Évolution de carrière et passerelles
Trois horizons de progression existent pour un malteur confirmé.
- À 3 ans : accès au poste de technicien de production ou chef d’équipe. Validation d’un CQP Plicier de ligne de malterie. Prise de poste possible sur un site de 5 à 30 salariés.
- À 5 ans : responsable d’exploitation – gestion de la production, des stocks et du personnel. Salaire entre 40 000 et 45 000 € brut/an. Possibilité de mobilité inter-groupes.
- À 10 ans : directeur de malterie (site ou région) ou ingénieur R&D chez un fabricant de matériel (Alfa Laval, Buhler). Rémunération jusqu’à 70 000 € brut/an.
Passerelles :
- De malteur vers chef brasseur (mention artisanale), sous réserve d’une formation complémentaire de 6 mois à l’IFBM.
- De malteur vers technicien qualité en IAA (agroalimentaire), possible avec une licence pro.
- De malteur vers chef de projet industrialisation dans les grands groupes céréaliers (Vivescia, Axéréal).

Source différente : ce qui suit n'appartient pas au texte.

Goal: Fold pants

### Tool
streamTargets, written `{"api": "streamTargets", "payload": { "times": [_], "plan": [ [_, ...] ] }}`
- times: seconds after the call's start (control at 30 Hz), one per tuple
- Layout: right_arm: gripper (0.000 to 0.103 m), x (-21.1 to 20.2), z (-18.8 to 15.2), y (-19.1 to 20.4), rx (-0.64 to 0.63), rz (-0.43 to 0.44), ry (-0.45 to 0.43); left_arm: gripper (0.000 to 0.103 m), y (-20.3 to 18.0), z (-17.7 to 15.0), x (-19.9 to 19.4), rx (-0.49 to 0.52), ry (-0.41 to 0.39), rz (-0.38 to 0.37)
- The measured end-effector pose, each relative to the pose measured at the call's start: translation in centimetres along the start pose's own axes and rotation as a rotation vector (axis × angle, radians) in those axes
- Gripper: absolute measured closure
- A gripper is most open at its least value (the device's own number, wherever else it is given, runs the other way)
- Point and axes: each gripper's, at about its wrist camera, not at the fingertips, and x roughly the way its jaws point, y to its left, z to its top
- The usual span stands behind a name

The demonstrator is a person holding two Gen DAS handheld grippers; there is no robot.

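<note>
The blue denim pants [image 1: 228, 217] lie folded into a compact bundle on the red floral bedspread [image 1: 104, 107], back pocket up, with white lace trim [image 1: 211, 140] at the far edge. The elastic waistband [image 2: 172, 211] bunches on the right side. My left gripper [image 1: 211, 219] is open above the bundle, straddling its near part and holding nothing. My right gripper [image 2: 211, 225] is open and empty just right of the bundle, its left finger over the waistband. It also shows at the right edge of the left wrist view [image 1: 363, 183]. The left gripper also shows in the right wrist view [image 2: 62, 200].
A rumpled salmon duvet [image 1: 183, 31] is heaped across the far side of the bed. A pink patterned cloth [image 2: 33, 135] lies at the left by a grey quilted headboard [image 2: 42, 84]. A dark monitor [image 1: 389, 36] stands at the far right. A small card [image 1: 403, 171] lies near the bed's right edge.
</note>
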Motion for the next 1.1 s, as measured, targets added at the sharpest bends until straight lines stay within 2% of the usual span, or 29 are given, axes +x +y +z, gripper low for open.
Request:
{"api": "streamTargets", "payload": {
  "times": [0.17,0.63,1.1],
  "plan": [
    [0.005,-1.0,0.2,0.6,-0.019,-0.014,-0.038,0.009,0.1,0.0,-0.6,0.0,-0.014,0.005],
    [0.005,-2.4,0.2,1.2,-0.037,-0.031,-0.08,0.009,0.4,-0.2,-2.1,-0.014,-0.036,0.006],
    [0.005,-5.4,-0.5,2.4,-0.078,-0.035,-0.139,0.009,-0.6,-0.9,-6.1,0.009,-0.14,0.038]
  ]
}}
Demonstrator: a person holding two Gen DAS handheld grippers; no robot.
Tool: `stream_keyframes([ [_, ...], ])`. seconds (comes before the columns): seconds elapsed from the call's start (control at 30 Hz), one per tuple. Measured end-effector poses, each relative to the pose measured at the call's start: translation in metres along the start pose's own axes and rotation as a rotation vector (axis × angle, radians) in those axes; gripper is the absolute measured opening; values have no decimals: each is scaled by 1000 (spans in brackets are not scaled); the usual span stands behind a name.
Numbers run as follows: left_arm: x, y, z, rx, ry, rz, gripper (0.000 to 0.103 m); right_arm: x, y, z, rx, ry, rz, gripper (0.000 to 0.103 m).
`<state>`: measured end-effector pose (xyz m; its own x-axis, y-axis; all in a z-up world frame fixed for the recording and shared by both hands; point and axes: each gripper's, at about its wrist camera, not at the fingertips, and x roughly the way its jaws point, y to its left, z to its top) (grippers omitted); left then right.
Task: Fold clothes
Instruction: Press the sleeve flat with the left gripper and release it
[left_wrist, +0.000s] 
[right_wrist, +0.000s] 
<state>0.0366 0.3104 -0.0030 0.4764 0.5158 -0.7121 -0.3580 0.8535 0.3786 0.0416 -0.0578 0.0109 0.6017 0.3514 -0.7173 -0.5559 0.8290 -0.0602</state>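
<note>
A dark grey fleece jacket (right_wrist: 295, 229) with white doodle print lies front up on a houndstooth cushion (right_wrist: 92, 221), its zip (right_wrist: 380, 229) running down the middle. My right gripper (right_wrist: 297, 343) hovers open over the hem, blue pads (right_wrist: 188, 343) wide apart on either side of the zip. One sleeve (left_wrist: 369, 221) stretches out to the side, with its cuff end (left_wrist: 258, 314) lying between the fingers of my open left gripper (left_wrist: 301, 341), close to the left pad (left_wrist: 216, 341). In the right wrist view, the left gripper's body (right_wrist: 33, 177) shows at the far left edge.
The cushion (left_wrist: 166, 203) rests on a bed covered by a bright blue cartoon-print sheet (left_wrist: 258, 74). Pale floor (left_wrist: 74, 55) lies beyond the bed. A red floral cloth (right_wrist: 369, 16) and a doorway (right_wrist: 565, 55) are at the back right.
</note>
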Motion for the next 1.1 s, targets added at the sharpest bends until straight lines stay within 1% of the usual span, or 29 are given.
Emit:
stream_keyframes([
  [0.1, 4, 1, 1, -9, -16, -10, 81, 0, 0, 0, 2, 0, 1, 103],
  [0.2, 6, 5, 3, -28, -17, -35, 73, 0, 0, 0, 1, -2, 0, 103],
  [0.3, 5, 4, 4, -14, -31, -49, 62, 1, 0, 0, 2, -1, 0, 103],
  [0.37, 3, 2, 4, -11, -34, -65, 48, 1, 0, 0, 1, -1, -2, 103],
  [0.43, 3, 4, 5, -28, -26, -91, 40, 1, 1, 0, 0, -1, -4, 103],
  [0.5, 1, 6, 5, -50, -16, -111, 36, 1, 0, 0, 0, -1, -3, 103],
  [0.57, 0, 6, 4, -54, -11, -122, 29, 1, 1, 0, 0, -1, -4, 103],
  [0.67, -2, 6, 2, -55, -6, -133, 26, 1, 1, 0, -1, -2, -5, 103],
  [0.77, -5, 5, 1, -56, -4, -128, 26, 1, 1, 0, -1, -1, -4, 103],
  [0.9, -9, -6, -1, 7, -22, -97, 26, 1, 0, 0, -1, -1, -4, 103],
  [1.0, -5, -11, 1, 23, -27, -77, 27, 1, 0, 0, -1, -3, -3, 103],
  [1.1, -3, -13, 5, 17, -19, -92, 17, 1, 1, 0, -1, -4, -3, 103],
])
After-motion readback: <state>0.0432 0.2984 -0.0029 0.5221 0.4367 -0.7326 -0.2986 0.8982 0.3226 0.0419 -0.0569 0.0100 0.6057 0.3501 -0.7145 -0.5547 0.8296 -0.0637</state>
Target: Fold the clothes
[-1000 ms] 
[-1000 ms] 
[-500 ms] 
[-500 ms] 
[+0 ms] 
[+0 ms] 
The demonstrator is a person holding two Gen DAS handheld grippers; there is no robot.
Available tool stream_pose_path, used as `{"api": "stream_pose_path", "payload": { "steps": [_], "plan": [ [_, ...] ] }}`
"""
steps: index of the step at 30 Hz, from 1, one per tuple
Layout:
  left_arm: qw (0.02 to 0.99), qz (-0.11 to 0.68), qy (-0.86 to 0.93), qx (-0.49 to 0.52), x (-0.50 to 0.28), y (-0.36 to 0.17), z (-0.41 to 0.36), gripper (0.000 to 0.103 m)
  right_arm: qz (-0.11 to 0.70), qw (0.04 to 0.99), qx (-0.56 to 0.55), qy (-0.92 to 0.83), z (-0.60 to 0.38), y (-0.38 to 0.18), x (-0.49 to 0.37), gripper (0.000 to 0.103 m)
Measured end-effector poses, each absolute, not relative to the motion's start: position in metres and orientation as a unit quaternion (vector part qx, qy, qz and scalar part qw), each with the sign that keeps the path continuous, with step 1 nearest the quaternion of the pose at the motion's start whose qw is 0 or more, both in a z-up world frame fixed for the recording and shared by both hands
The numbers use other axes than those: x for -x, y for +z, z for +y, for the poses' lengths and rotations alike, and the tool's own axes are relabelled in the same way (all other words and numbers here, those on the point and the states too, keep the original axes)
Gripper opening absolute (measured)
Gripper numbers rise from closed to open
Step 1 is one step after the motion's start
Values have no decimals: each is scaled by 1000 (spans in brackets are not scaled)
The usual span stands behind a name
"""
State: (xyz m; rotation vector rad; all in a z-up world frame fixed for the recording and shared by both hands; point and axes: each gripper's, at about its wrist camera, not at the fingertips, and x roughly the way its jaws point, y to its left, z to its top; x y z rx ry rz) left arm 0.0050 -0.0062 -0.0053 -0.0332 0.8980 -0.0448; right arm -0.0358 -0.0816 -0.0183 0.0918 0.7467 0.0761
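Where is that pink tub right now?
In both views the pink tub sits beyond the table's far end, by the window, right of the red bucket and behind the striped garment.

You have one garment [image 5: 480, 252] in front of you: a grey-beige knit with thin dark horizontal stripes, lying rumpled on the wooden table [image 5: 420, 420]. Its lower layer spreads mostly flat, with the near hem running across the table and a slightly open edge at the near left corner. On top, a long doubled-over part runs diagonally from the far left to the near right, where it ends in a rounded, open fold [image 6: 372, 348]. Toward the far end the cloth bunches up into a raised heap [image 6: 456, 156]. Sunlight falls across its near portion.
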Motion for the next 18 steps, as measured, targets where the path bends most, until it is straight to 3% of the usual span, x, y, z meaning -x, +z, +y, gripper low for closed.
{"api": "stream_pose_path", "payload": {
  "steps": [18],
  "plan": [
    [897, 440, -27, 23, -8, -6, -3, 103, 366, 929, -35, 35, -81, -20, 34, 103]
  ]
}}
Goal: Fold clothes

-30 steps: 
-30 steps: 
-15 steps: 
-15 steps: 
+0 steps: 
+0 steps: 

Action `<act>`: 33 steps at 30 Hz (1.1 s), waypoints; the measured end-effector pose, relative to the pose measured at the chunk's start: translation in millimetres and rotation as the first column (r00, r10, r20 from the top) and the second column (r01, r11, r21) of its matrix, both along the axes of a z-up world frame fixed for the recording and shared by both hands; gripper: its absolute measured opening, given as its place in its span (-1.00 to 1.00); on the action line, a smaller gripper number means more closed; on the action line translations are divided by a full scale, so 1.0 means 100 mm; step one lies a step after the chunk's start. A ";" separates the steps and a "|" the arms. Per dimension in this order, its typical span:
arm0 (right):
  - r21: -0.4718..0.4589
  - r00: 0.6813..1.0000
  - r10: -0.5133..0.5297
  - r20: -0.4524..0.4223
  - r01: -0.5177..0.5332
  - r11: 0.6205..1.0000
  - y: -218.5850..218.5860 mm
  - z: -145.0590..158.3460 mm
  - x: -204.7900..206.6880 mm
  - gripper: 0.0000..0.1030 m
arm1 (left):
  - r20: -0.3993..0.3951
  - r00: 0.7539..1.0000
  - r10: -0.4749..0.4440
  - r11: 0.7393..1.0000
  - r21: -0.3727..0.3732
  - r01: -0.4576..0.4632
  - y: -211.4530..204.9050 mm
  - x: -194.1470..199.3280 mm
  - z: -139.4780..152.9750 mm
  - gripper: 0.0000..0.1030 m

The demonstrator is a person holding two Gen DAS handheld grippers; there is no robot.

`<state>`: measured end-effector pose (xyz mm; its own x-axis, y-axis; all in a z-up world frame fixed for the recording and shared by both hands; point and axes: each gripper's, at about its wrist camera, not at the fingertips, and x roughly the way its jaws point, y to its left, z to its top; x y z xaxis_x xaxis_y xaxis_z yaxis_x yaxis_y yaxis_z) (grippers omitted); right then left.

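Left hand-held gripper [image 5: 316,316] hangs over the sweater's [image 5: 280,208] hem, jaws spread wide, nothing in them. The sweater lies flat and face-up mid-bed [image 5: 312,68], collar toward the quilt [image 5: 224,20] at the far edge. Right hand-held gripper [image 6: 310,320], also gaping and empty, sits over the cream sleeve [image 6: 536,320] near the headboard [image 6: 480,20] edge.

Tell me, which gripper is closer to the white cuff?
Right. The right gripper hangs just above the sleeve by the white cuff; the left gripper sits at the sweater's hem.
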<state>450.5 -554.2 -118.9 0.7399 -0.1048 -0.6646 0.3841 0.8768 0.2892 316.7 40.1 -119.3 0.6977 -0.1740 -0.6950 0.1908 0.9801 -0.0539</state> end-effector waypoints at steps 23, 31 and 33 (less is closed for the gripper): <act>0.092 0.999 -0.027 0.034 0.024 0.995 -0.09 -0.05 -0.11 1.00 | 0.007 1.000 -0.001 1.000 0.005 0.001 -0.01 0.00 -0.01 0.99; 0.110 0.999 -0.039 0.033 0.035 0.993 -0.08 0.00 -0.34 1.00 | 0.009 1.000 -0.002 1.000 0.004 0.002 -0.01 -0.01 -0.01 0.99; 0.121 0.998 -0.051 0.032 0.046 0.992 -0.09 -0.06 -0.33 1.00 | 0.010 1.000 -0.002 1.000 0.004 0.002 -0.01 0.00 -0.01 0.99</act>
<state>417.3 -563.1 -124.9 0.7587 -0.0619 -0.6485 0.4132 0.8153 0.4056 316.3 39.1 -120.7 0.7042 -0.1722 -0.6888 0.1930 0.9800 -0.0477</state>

Les formations internes sont assurées par les centres de formation du groupe Malteurop (académie Malteurop, 250 heures de modules e-learning en 2025).
Tendances 2026-2030
Le rapport DARES Métiers 2030 (édition 2025) prévoit une stabilité des effectifs de malteurs en France, avec 2 800 à 3 200 postes à horizon 2030. La demande de malt bio croît de 7 % par an (FranceAgriMer, 2026). La CSRD phase 2 accélère l’investissement dans des tourailles basse consommation (gain de 25 % d’énergie selon le Syndicat des Malteurs). Le marché des malts spéciaux (caramel, torréfié, fumé) progresse de 12 % par an, tiré par les micro-brasseries. Les malteries installent des unités de méthanisation pour valoriser les drêches (co-produits). Le salaire médian projeté pour 2030 est de 38 000 € brut/an (+8,6 % vs 2026). L’impact de l’AI Act européen (août 2026) reste marginal sur le métier (score CRISTAL-10 inchangé). L’arrivée de capteurs hyperspectraux connectés (modèle de Bühler et de la start-up Inari) enrichira les données collectées sans remplacer l’expertise humaine. Le vivier de recrutement s’élargit grâce aux formations en alternance (objectif +20 % de places en 2027 selon le plan France 2030).